:: Task objective ::
Only the lines from the one with "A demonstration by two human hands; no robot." through the final line below belong in the answer, copied exactly and without pictures.

:: Recorded data ::
++++
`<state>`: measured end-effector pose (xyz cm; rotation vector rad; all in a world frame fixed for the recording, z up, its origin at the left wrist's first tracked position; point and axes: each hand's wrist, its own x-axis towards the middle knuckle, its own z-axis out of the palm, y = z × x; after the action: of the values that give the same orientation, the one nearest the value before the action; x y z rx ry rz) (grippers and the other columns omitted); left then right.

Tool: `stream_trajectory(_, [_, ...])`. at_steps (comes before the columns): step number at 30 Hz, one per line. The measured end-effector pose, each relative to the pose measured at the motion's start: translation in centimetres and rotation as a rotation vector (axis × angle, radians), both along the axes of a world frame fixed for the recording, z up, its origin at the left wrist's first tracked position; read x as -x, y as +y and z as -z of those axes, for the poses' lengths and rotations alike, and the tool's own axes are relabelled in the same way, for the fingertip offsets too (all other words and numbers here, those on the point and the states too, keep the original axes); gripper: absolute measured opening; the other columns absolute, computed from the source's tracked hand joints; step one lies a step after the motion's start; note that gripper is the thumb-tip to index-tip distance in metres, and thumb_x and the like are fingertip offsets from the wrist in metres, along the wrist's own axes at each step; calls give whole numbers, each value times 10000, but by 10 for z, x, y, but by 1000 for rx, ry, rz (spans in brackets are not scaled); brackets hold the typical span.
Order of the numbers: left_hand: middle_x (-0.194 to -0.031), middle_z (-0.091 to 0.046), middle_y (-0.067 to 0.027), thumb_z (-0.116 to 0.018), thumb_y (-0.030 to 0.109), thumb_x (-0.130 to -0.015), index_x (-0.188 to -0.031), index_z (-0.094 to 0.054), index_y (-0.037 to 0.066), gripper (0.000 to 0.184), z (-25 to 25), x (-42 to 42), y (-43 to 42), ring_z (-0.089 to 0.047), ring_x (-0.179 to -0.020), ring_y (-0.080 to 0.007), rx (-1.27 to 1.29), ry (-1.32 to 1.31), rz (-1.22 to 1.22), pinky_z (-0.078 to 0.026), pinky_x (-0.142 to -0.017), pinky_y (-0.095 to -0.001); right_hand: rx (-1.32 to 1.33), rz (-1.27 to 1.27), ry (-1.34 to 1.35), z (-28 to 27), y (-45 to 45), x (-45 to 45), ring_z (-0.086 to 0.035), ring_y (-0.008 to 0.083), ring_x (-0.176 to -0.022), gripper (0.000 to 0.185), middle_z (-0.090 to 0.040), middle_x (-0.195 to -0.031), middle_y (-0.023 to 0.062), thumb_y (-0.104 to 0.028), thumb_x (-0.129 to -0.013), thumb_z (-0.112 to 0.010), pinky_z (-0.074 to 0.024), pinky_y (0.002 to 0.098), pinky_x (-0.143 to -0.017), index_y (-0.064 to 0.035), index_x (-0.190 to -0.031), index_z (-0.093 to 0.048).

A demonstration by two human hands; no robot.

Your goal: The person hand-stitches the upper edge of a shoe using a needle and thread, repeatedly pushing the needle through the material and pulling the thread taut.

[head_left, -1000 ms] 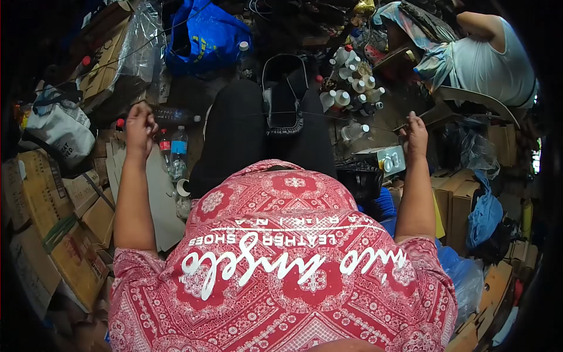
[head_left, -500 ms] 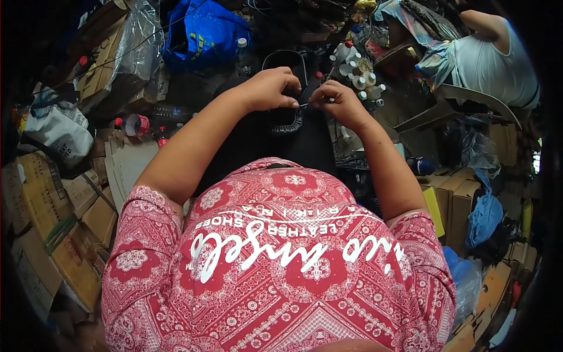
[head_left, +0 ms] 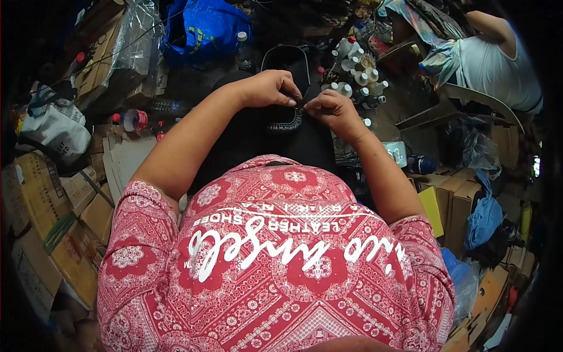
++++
:: Problem solution ::
A demonstration by two human hands; no robot.

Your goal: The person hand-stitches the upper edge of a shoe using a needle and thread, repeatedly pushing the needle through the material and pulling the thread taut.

[head_left, -1000 ms] 
[head_left, -500 ms] 
[head_left, +0 ms] 

The response is now done.